Assignment: Locate the string "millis" throughout the material and copy every line in which it occurs.

■ ■ ■

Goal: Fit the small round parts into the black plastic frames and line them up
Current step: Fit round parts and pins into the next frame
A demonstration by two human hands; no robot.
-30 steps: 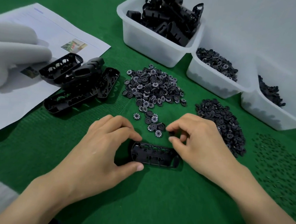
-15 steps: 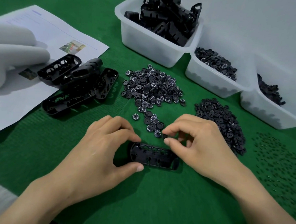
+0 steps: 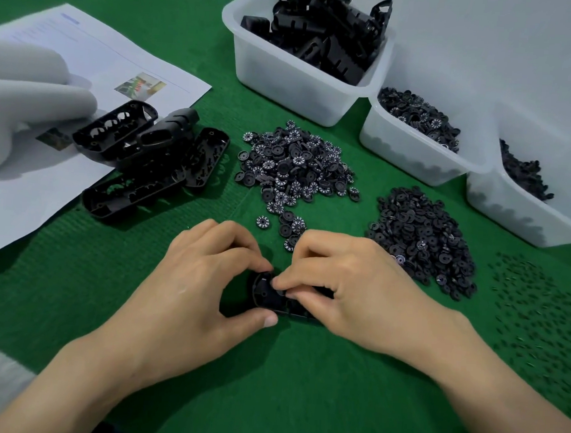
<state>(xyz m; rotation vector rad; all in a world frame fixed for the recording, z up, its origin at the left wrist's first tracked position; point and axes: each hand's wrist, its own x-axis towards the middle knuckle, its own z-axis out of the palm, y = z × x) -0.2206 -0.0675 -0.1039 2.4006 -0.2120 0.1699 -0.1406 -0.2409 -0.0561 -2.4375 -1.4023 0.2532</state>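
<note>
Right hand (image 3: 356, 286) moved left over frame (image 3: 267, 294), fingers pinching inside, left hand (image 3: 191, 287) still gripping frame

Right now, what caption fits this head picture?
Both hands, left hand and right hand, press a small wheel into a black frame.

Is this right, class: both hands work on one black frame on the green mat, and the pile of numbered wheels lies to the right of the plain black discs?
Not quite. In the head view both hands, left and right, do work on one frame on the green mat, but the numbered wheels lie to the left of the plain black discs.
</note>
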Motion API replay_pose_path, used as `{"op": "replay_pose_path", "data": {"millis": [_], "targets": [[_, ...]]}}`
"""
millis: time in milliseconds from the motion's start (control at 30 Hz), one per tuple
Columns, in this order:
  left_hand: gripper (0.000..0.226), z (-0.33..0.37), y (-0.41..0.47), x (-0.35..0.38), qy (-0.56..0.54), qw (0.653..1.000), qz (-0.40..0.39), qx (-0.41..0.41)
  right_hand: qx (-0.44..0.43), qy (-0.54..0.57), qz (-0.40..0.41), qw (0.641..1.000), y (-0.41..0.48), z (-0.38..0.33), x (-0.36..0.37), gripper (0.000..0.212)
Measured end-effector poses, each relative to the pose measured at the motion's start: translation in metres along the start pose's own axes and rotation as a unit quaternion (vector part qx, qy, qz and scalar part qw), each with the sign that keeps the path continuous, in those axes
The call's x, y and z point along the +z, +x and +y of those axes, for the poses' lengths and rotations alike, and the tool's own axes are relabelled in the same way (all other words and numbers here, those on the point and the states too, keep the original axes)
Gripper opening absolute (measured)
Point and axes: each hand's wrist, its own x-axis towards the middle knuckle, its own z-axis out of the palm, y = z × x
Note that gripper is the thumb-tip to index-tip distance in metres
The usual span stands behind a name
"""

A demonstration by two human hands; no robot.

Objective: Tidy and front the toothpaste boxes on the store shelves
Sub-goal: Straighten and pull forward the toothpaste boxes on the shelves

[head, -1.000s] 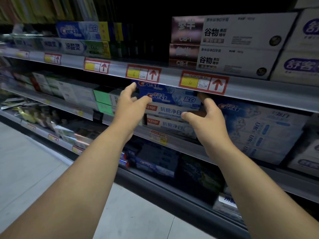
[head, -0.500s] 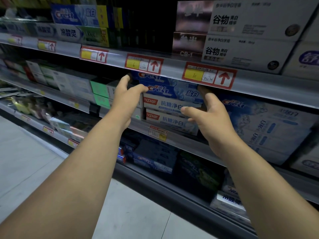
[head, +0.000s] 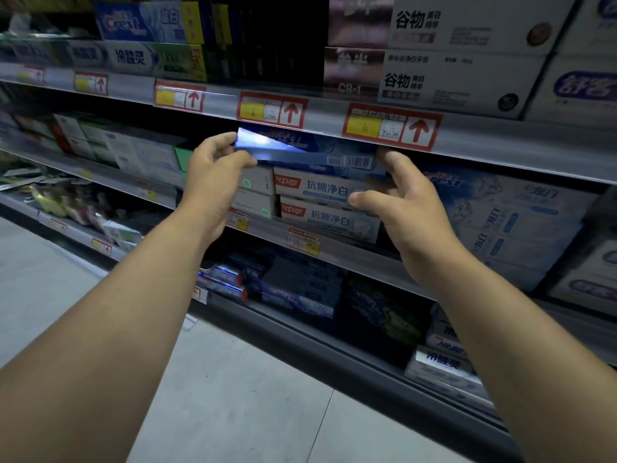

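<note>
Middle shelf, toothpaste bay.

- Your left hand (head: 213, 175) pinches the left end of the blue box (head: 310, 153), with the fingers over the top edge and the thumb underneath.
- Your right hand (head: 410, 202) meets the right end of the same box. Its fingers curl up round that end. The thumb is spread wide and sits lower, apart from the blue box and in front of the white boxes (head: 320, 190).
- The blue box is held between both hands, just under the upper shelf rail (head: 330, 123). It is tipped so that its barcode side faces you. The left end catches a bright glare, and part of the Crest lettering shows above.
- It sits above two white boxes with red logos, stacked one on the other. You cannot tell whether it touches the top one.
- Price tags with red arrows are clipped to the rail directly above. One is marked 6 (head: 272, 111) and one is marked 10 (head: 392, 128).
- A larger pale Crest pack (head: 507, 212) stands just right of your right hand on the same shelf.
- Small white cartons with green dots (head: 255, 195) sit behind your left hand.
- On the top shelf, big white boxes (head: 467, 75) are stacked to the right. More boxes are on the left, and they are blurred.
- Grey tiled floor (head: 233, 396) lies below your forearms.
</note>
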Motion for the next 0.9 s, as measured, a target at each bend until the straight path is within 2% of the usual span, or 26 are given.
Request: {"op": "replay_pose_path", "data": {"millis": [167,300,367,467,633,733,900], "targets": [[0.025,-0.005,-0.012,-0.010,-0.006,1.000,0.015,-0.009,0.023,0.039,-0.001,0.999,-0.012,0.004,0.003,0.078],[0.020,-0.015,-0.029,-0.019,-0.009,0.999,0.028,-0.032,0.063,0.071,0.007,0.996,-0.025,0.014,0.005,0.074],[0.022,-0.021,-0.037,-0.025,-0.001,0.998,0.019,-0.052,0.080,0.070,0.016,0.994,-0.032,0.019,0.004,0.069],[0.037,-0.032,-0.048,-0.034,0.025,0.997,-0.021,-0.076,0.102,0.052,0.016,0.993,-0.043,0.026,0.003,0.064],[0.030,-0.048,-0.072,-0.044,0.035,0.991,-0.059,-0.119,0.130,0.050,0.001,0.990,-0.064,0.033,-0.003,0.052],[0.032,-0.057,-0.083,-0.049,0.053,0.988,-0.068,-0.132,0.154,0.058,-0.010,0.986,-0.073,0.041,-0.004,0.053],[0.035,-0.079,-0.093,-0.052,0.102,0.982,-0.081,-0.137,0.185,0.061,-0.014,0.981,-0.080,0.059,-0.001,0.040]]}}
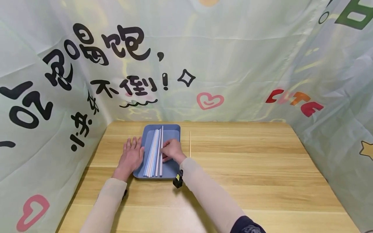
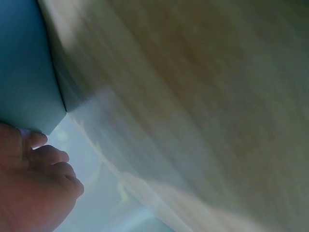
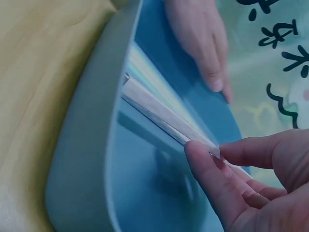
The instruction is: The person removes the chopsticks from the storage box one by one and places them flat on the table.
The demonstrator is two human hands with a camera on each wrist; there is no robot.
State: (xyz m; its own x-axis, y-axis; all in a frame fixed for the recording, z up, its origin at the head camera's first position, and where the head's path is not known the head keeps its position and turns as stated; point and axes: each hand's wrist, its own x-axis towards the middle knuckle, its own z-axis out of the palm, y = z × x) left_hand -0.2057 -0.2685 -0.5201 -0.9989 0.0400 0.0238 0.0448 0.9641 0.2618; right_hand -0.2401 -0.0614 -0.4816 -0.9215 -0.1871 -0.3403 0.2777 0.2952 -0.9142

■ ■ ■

Solution to this exercise:
Motion API replay_pose_path, used as `{"op": "replay_pose_path", "data": {"millis": [_], "targets": [[_, ...]]}}`
millis: time in milliseconds from the motion's start (control at 30 Hz), one per tuple
Request: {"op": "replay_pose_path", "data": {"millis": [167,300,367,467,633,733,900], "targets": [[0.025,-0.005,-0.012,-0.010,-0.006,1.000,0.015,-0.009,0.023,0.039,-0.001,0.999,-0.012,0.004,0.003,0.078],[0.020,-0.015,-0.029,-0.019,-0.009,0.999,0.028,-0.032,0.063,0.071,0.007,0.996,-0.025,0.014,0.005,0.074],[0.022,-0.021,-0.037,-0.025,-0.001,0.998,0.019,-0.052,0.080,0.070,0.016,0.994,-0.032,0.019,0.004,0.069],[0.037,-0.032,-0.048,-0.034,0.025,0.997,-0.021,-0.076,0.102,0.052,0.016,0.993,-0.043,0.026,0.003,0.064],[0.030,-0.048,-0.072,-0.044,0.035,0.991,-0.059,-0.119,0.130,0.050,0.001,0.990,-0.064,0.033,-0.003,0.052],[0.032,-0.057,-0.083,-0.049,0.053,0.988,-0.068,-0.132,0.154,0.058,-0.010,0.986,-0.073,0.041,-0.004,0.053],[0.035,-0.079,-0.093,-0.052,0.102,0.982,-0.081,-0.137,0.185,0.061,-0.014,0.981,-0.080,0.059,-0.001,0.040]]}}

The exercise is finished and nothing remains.